THE DATA =>
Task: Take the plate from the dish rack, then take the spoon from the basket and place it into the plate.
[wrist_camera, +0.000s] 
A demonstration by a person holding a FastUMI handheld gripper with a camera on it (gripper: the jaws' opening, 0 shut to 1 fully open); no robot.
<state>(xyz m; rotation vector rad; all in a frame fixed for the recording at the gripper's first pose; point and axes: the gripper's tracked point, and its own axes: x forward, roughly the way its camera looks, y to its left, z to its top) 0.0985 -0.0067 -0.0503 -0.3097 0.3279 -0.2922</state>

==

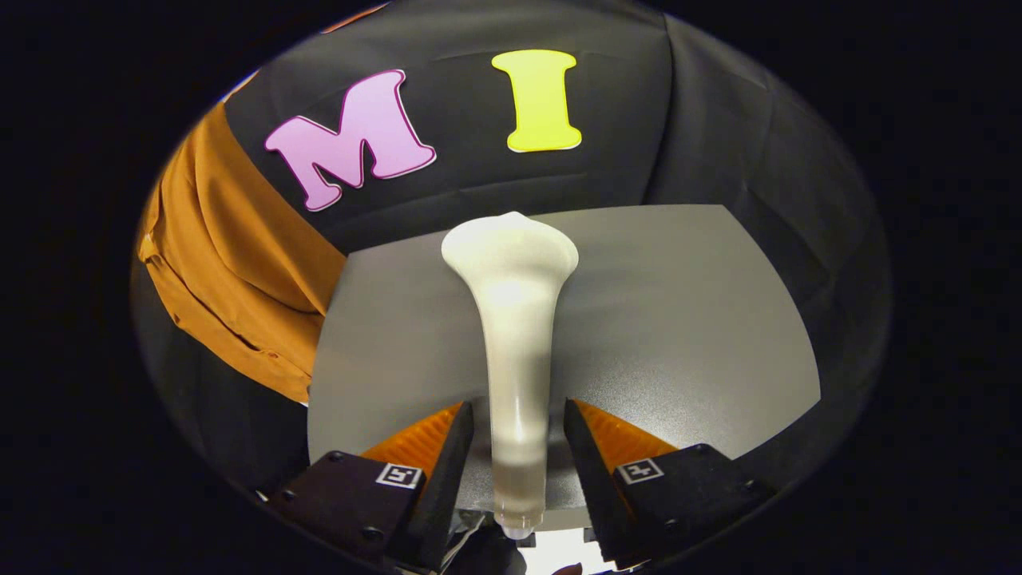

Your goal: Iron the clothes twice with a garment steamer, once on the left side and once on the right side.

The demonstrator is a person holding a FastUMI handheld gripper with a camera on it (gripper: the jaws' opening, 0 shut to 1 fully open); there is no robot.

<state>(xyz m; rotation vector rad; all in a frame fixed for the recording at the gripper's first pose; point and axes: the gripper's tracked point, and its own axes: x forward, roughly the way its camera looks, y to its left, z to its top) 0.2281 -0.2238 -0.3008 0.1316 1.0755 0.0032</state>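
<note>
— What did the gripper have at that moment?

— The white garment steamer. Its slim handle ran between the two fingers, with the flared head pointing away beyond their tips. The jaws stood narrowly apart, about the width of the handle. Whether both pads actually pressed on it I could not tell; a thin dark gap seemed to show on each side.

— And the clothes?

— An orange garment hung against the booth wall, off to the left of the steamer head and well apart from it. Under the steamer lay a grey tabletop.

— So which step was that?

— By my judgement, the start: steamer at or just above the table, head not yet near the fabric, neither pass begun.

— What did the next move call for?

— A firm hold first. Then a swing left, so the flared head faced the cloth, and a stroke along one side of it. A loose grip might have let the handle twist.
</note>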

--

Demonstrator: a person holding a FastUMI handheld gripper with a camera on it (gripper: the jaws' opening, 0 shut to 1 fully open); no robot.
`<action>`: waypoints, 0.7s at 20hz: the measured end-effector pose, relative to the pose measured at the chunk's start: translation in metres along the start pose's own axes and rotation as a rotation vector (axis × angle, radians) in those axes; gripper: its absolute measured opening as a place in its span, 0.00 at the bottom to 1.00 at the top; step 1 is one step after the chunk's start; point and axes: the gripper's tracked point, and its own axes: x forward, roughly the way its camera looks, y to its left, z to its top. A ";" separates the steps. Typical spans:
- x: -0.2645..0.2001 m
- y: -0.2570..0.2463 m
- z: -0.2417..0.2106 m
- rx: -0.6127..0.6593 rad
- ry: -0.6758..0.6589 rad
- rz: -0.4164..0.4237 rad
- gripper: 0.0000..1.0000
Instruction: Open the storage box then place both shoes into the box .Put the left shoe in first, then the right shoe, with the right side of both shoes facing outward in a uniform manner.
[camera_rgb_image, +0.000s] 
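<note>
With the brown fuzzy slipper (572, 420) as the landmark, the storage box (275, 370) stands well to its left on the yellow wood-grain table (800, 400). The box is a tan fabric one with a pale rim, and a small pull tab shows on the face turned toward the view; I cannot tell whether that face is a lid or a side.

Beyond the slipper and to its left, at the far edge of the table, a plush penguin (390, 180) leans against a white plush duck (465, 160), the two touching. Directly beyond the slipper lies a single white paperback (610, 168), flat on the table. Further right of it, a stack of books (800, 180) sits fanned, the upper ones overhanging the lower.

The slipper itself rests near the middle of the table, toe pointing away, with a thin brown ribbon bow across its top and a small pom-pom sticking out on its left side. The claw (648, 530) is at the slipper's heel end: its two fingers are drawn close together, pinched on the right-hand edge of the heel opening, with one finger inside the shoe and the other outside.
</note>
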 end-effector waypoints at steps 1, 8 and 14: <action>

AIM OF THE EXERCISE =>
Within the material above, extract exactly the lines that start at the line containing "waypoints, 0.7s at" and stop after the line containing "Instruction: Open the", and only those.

OUTPUT =>
`<action>`: waypoints, 0.7s at 20hz: the measured end-effector pose, relative to the pose measured at the chunk's start: translation in metres along the start pose's own axes and rotation as a rotation vector (axis × angle, radians) in those axes; gripper: its absolute measured opening as a place in its span, 0.00 at the bottom to 1.00 at the top; step 1 is one step after the chunk's start; point and axes: the gripper's tracked point, and its own axes: x forward, roughly the way its camera looks, y to its left, z to its top. A ";" separates the steps. Typical spans:
- x: -0.2645..0.2001 m
- y: -0.2570..0.2463 m
- z: -0.2417..0.2106 m
- rx: -0.6127..0.6593 rad
- ry: -0.6758..0.6589 rad
- rz: -0.4164..0.4237 rad
- gripper: 0.0000..1.0000
Instruction: Open the storage box then place both shoes into the box .Put the left shoe in first, then the right shoe, with the right side of both shoes facing outward in a uniform manner.

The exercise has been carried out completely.